And it isn’t just a narrative of the personal loss, but also a curtain drawn to reveal the intricacies of a gay Arab immigrant living in the United States. It’s also these sentiments — those of the displaced, those of the separated — that keeps the heart at bay. My queer immigrant self felt tender:

I was forced to emigrate while I was still my mother, while I was within someone else’s flesh. You never emigrated, Doc, you were born and raised in this town, but I tell you, when you leave, a section of your heart withers on its vine, you start over again, over and over, you mispronounce your name once and once again, Ya’qub becomes Jacob and then, heaven forbid, Jake, you get on with your life, but each time you bid farewell to a place, voracious flesh-eating fish swim up from your depths, vultures circle your skies, and your city’s dead quiver with fury in their graves, and bang on their coffins, but then your homeland feels too paltry, a canoe tied to a branch by your mother’s hair.

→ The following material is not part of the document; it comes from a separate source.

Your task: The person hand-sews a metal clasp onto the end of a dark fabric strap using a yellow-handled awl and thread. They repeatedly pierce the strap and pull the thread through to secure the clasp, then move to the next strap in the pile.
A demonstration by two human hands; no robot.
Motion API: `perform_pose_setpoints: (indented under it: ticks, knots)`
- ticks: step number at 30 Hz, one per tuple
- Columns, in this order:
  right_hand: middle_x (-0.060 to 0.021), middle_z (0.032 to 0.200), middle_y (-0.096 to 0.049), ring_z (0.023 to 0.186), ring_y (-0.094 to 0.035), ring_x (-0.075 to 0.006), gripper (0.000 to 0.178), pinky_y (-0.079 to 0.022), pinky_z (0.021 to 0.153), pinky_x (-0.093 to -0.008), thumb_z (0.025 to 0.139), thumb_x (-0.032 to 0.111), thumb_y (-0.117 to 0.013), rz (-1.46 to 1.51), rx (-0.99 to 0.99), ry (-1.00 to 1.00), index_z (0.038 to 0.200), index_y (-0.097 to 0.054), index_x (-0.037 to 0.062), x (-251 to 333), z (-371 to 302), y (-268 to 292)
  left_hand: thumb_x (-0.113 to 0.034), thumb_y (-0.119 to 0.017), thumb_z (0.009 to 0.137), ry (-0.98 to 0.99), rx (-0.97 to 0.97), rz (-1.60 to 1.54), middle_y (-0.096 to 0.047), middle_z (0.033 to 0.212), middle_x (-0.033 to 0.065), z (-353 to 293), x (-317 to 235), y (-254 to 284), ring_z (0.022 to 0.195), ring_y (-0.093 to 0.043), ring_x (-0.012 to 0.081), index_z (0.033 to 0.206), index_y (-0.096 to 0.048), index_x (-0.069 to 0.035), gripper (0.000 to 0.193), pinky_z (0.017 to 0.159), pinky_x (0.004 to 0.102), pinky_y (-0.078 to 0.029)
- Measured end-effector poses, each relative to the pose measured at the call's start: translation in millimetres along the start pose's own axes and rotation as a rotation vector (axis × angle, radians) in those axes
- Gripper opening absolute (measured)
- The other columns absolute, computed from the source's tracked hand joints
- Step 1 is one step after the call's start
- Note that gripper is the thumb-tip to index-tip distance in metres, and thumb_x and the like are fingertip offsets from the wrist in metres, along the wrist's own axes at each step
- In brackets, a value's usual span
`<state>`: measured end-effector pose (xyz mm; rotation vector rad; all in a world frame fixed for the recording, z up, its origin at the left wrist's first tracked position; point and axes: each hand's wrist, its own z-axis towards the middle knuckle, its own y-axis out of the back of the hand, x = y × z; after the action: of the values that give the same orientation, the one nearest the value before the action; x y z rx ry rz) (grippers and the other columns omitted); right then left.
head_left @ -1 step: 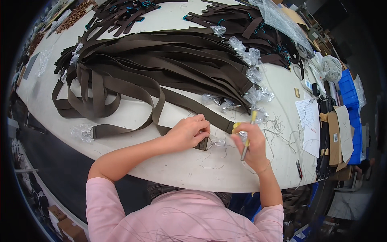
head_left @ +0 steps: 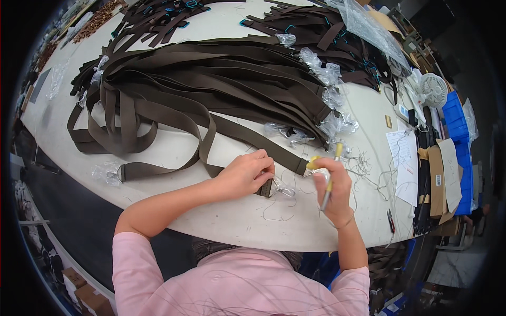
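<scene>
My left hand (head_left: 246,173) pinches the end of a dark olive-brown webbing strap (head_left: 267,188) near the table's front. From that end a shiny metal hook (head_left: 285,190) sticks out, with loose threads around it. My right hand (head_left: 335,190), apart from the hook, is closed round a slim yellow-and-grey pen-like tool (head_left: 328,189), held steeply tilted. Something yellow (head_left: 313,163) shows at its fingertips, too small to name. Just beyond lies another strap end (head_left: 301,165). Several more straps (head_left: 211,79) are heaped behind, their ends wrapped in clear plastic (head_left: 331,99).
Darker straps with blue buckles (head_left: 337,31) lie at the back. To the right are a small white fan (head_left: 434,89), papers (head_left: 403,158), a cardboard box (head_left: 437,179), blue bins (head_left: 457,121) and red-handled snips (head_left: 391,221). Loose threads (head_left: 358,166) litter the table (head_left: 237,224).
My right hand has shifted slightly right with the tool. The metal hook by my left hand shows more plainly, with less clear plastic over it. My left hand has stayed put.
</scene>
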<state>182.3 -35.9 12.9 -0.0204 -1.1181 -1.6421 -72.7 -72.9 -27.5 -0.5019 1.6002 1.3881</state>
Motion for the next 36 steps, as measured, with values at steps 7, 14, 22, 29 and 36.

At the same time, there were several moments in the book where I felt a little lost, felt a little disconnected. In addition to Jacob’s perspectives and narratives, Death, Satan and the Fourteen Holy Helpers (also known as the Fourteen Saints) also played huge roles as they considered wielding their influence on him. While this was a little distracting to the story, it made for a unique reading experience — just don’t get lost.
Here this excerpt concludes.